» WORK REQUEST
The following data has a line with "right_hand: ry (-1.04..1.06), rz" and a line with "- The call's". Write out exactly those lines and all the lines between them.

» PROVIDED DATA
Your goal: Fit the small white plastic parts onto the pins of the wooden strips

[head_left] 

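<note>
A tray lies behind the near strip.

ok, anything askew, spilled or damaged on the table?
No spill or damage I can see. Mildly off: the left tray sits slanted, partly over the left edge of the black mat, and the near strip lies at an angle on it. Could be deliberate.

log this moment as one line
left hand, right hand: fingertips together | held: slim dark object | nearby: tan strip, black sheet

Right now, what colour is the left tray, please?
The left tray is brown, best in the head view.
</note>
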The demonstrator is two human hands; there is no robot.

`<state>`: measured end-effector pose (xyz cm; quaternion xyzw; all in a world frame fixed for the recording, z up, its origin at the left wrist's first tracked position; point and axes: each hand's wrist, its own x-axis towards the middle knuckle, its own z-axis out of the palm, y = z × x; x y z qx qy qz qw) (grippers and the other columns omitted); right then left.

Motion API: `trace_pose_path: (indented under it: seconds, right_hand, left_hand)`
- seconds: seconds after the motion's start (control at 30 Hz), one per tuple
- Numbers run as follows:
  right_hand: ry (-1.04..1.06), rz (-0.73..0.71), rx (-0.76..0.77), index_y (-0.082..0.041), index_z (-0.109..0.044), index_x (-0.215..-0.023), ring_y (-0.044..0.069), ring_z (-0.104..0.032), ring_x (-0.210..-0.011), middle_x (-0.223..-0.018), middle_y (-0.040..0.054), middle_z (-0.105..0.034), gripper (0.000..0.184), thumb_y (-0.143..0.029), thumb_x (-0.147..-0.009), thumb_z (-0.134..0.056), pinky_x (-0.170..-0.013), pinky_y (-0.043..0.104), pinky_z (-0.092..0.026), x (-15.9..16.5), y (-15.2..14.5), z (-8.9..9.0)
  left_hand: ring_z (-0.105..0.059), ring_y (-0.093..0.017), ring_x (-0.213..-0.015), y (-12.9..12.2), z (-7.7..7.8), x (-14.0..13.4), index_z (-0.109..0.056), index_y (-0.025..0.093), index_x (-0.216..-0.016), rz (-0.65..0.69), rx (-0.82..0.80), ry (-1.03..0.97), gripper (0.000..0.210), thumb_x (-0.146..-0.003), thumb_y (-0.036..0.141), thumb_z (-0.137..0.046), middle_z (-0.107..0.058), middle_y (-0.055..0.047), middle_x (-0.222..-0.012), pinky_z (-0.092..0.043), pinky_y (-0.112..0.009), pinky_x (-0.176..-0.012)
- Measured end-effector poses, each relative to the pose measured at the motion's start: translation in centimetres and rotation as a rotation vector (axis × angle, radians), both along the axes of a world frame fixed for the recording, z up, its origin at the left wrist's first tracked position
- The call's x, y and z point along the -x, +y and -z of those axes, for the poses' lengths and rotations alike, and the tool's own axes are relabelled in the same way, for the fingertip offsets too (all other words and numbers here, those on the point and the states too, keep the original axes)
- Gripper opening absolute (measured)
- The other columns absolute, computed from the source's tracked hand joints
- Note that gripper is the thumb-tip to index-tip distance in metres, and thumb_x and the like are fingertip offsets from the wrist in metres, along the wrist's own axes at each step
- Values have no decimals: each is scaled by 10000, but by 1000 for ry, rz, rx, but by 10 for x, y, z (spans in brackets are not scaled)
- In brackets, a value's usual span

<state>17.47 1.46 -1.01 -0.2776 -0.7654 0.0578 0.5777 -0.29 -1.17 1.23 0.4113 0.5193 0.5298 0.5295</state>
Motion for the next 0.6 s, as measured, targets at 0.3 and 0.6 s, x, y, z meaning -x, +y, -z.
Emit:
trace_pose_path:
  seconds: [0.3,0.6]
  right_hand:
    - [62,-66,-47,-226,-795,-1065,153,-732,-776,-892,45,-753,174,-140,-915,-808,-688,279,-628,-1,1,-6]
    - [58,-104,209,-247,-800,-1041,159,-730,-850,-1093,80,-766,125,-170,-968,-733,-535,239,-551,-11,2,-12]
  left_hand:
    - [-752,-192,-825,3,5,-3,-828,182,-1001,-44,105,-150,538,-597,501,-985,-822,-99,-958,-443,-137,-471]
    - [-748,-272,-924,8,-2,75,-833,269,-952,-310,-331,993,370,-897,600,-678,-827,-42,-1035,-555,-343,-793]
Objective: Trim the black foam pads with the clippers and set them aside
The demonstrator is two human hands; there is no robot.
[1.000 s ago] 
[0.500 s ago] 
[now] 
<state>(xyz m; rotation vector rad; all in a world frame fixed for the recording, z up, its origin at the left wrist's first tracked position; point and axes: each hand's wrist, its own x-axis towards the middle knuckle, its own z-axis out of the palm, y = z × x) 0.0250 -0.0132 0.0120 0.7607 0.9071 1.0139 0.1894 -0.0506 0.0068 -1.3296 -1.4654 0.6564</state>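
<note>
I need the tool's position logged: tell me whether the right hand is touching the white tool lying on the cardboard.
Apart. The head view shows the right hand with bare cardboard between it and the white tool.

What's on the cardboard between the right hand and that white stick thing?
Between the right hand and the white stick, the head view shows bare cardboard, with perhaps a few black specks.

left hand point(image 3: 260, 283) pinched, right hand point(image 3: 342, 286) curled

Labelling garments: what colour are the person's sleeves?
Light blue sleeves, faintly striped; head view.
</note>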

» EXPECTED OUTPUT
  right_hand: ry (-1.04..1.06), rz (-0.73..0.71), rx (-0.76..0.77), index_y (-0.082..0.041), index_z (-0.109..0.044), index_x (-0.215..-0.023), ring_y (-0.044..0.069), ring_z (-0.104..0.032), ring_x (-0.210..-0.011), middle_x (-0.223..-0.018), middle_y (-0.040..0.054), middle_z (-0.105..0.034), gripper (0.000..0.184), thumb_y (-0.143..0.029), thumb_x (-0.147..-0.009), thumb_z (-0.134..0.056), pinky_x (-0.170..-0.013), pinky_y (-0.043..0.104), pinky_z (-0.092..0.026), x (-15.9..16.5), y (-15.2..14.5), z (-8.9..9.0)
  left_hand: ring_z (-0.105..0.059), ring_y (-0.093..0.017), ring_x (-0.213..-0.015), y (-12.9..12.2), z (-7.7..7.8), x (-14.0..13.4), index_z (-0.109..0.056), index_y (-0.025..0.093), index_x (-0.216..-0.016), rz (-0.65..0.69), rx (-0.82..0.80), ry (-1.03..0.97), gripper (0.000..0.210), thumb_x (-0.146..-0.003), thumb_y (-0.036..0.141), thumb_z (-0.137..0.046), middle_z (-0.107..0.058), middle_y (-0.055..0.047), middle_x (-0.222..-0.012), pinky_z (-0.092..0.043), pinky_y (-0.112..0.009), pinky_x (-0.176..-0.012)
- Measured end-effector poses, each relative to the pose measured at the motion's start: translation in centimetres and rotation as a rotation vector (axis × angle, radians), both along the axes of a world frame fixed for the recording, z up, its origin at the left wrist's first tracked position
- The call's x, y and z point along the -x, +y and -z of those axes, for the poses' lengths and rotations alike, and the tool's own axes are relabelled in the same way, for the fingertip offsets too (all other words and numbers here, those on the point and the states too, keep the original axes)

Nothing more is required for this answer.